Essa perspectiva deixa entrever, então, a valorização e o reconhecimento de saberes já construídos por quem vive no campo com base em sua história de vida, seus valores, sua cultura e nas formas variadas de se relacionarem com a natureza em suas experiências e práticas de trabalho, as quais constituem sua identidade socio-histórica. Nessa lógica, os processos formativos almejados têm de oportunizar a formandos e formandas a apropriação de métodos e estratégias de produção científica — com o rigor característico — sem reforçar preconceitos, recusa e desvalorização de outras formas de produzir conhecimento e saberes (M O L I N A; S Á, 2010). Assim, o saber a ser produzido nessa formação se associa com a construção de um conhecimento sobre a realidade vivenciada por alunos e alunas em seus locais de origem como substância central do trabalho a ser desenvolvido relativamente aos conteúdos a ser apreendidos por formandos e formandas. À parte essa produção de conhecimentos da realidade local, “[...] o mais relevante parece ser o desenvolvimento e internalização das habilidades necessárias para uma prática educativa que tenha como ponto de partida as condições reais onde se desenvolverão os processos formativos [...]” (M O L I N A; S Á, 2010, p. 386).

Essa compreensão de formação docente para educadores e educadoras do campo tem como algo central, para o desenvolvimento dos processos educacionais, os tempos e espaços da vida do campo e as lutas dos sujeitos que aí vivem, em especial sua organização para garantir a reprodução social nesse território. Noutros termos, a licenciatura aqui aludida supõe que o trabalho educacional tem de prever tais espaços e tempos segundo uma compreensão de educar como prática social que inter-relaciona escolarização com conhecimento e desenvolvimento como possibilidades de vida e permanência no campo. Nesse caso, quem educa no campo tem de tomar uma “[...] posição sobre o modelo de desenvolvimento para o qual se empenhariam os esforços formativos”; isso porque a proposta da licenciatura em Educação do Campo se vincula à construção de um modelo de desenvolvimento “[...] comprometido com a sustentabilidade econômica, social, política e cultural da terra e dos sujeitos que nela trabalham” (A N T U N E S-R O C H A, 2010a, p. 392).

Nessa ótica, as práticas docente-formativas para a educação do campo convergem para um perfil de educador e educadora. Marca esse perfil o compromisso — fundado em condições teóricas e técnicas — com a desconstrução de práticas e ideias que forjaram uma educação para povos campesinos cuja orientação se embasava na transposição, para a escola do campo, de modelos educacionais da escola urbana sem prever as idiossincrasias da vida no

meio rural. Assim, a educação do campo pede profissionais docentes com formação mais ampla e abrangente, pois terão de lidar com as especificidades desse meio; isto é, com uma formação que prepare educador e educadora para refletir sobre sua experiência numa realidade cujo modo de vida e de produção social é distinto. Mais que isso, a educação do campo requer uma formação que não se feche “[...] em torno de uma única proposta de atuação docente, uma vez que essa atuação deverá necessariamente se adequar às necessidades de promover rupturas, estranhar o que aparece como natural e legal, fazer perguntas, investigar, problematizar e propor” (A N T U N E S-R O C H A, 2010a, p. 395).

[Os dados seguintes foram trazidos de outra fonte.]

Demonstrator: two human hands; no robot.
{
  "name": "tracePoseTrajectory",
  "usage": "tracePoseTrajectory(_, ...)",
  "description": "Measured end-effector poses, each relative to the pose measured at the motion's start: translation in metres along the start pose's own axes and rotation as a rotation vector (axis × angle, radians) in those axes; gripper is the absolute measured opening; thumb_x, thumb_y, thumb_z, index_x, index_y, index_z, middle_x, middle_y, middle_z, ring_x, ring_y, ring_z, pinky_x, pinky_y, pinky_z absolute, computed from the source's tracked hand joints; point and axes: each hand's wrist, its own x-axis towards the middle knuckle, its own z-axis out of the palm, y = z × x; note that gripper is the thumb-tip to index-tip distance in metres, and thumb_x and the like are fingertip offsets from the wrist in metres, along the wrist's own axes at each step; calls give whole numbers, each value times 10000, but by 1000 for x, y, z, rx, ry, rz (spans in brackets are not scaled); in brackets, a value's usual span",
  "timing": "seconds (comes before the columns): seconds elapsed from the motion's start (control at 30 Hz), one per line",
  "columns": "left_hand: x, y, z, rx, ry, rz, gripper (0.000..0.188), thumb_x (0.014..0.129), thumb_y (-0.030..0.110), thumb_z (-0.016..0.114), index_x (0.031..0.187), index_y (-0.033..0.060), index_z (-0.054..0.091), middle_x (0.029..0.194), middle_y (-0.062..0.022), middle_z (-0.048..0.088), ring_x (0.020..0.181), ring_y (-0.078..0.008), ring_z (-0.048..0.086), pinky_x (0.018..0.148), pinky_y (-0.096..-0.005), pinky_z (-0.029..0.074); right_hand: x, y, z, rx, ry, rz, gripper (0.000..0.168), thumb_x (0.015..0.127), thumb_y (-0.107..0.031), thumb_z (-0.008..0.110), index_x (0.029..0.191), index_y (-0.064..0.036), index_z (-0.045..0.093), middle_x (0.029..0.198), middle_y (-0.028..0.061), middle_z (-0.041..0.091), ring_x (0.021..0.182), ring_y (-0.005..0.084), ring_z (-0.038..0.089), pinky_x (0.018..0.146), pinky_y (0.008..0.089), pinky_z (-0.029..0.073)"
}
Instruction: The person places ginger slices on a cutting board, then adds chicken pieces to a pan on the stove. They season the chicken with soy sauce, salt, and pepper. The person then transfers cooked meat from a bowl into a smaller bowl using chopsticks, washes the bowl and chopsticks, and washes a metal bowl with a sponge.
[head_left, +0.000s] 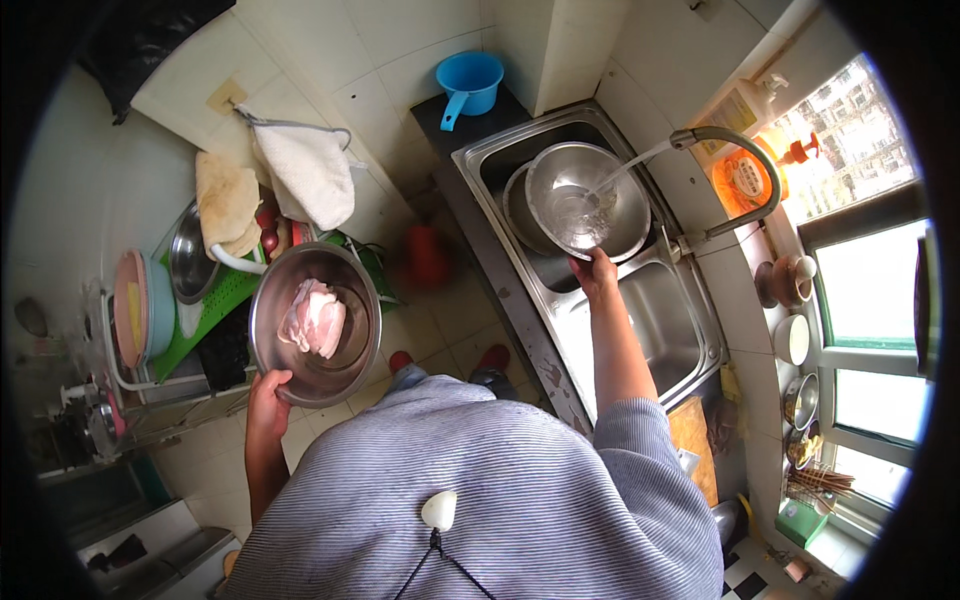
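Note:
My left hand (271, 401) grips the rim of a stainless steel bowl (360, 300), held out to the left over the floor. Pieces of raw, pale pink meat (313, 321) lie inside it. On the right, my right hand (597, 274) holds the near rim of a second steel bowl (551, 180) above the far basin of a double sink (491, 146). Water (634, 163) runs from the curved faucet (776, 169) into this bowl and splashes at its bottom. Another metal bowl (517, 214) sits beneath it in the basin, partly covered.
A blue plastic dipper (480, 79) stands on the dark ledge beyond the sink. Dish soap bottles (739, 180) line the windowsill. Left of me, a wire rack (139, 386) carries basins and a green board (217, 304); towels (304, 169) hang above. A wooden board (694, 442) lies right.

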Motion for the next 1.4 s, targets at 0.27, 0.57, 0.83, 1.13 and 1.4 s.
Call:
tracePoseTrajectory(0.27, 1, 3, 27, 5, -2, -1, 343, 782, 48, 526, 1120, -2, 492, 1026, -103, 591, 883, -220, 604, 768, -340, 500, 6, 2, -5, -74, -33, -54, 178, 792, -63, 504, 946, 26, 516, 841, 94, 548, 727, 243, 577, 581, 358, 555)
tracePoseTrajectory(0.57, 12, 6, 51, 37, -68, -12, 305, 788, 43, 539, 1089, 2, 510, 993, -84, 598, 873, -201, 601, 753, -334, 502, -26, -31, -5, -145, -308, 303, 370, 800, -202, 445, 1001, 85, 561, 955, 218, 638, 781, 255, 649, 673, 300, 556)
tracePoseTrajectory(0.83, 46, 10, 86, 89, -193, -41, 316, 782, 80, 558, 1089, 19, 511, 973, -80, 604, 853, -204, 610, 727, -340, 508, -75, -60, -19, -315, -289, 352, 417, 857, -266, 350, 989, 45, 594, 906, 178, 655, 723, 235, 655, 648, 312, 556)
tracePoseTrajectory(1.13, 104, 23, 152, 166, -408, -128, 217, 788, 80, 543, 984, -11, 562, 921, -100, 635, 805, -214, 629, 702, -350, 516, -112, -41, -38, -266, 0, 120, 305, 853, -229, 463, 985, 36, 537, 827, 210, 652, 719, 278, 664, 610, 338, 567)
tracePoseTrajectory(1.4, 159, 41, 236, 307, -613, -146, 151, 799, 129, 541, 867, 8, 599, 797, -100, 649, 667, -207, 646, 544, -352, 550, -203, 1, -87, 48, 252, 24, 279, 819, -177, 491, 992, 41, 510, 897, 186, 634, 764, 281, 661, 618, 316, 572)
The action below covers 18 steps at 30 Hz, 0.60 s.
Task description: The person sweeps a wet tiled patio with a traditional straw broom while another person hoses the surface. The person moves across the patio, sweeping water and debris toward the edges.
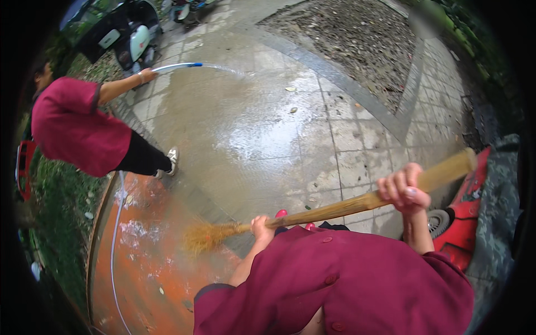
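I hold a straw broom (209, 237) slantwise across my front with both hands. Low on its thick wooden handle (318, 214), close above the bristles, my left hand (262, 228) is wrapped around the shaft. Farther up, my right hand (405, 191) grips it near the butt end, which points to the upper right. The bristles are at the border of the orange-painted ground (146, 268) and the grey paving; whether they touch it is blurred. Wet paving (259, 138) with a sheen of water lies before me.
A person (79, 125) in a maroon top stands at the left, directing water from a hose (176, 66). The hose (114, 251) trails over the orange ground. Scooters (134, 42) stand behind, a red vehicle (460, 217) at right. A kerbed soil bed (356, 46) lies ahead.
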### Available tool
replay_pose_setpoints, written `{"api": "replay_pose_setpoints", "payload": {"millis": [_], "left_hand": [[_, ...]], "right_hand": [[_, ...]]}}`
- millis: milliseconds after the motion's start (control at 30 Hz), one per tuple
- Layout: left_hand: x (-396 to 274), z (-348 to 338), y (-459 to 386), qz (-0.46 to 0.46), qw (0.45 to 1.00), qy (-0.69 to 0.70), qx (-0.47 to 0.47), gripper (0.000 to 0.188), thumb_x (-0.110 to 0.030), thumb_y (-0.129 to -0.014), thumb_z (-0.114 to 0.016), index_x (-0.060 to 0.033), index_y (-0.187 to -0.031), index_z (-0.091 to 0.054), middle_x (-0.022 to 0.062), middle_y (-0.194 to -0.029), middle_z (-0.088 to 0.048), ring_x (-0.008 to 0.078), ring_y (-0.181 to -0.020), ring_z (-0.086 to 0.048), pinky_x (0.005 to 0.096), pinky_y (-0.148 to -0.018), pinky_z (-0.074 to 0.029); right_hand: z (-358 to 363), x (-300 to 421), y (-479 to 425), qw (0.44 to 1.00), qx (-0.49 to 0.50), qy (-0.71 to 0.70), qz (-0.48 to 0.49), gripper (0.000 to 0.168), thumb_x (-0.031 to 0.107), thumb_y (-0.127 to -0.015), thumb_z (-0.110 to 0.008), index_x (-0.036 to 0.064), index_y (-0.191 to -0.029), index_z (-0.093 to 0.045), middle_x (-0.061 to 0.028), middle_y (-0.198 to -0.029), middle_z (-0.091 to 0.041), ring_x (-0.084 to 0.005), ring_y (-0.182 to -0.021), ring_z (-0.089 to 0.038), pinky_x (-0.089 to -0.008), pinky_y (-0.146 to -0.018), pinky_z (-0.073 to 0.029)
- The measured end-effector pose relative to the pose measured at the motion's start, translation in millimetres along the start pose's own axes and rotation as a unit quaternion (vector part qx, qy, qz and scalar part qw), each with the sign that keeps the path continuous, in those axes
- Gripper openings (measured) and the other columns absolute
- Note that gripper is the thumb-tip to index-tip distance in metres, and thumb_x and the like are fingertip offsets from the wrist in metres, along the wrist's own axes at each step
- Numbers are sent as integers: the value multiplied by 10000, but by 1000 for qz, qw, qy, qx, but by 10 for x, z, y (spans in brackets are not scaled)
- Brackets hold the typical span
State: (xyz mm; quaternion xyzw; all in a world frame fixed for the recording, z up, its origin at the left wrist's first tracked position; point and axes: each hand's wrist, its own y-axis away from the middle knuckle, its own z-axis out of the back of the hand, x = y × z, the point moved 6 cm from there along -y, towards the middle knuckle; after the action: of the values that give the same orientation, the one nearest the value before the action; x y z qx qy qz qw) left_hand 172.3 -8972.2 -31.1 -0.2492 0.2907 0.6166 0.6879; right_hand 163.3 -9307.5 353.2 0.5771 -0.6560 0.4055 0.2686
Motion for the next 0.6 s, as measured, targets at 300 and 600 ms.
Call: {"api": "replay_pose_setpoints", "payload": {"millis": [300,600], "left_hand": [[-2349,-1883,-1425,-317,904,148,247,147,-28,-643,-629,-139,-739,-627,95,-809,-590,351,-885,-538,440,-792,-417],[-3704,-1966,-2220,-437,856,116,252,158,24,-645,-611,-102,-738,-589,93,-811,-597,335,-901,-559,447,-814,-407]], "right_hand": [[-371,1164,764,883,-262,320,222,264,134,-817,-633,170,-742,-382,79,-510,-420,-45,-418,-425,-257,-586,-384],[109,1618,1224,857,-245,320,321,310,138,-779,-744,174,-731,-440,110,-547,-491,-30,-459,-493,-236,-613,-403]]}}
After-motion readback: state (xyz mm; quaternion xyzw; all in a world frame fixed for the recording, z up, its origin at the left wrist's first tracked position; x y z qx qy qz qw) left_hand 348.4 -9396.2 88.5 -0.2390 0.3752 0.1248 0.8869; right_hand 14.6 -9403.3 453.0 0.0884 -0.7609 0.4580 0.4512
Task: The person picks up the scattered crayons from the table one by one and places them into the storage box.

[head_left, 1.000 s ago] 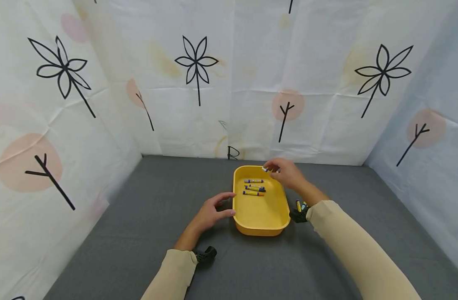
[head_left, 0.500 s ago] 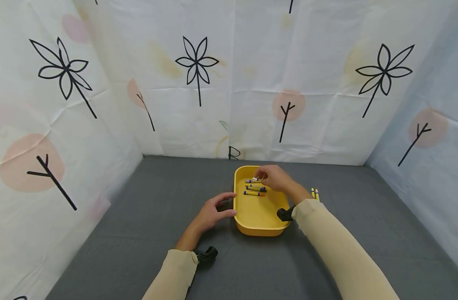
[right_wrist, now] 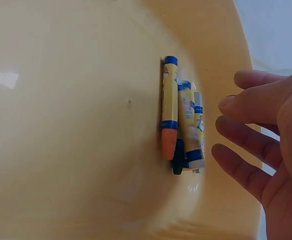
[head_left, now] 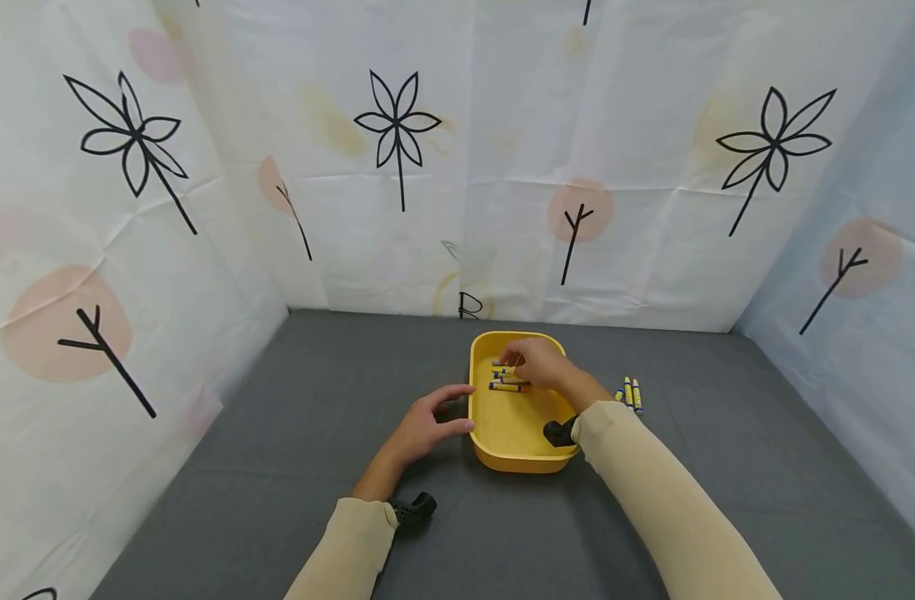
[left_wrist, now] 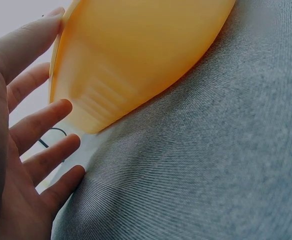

Se, como afirma Sonia Meire Jesus (2010), são históricas a ausência de docentes preparados e a formação precária na construção da escola para educar povos campesinos, o problema não é menor no tocante aos currículos oficiais das licenciaturas, que em geral não convergem para conhecimentos e práticas sociais do meio rural. De fato privilegiam conteúdos ricos na sua especificidade, mas que suprem pouco as reais necessidades “[...] de conhecimento e cultura dos diversos grupos étnicos como indígenas, quilombolas, ribeirinhos, extrativistas e trabalhadores da agricultura, que historicamente foram excluídos como capazes de pensar e de agir” (J E S U S, 2010, p. 411). Além disso, se essa formação denota avanço nas políticas públicas para a educação do campo, não se pode esquecer que esta requer algo mais; por exemplo, a criação de mais escolas e o não fechamento das que existem, assim como a ampliação da oferta de níveis escolares.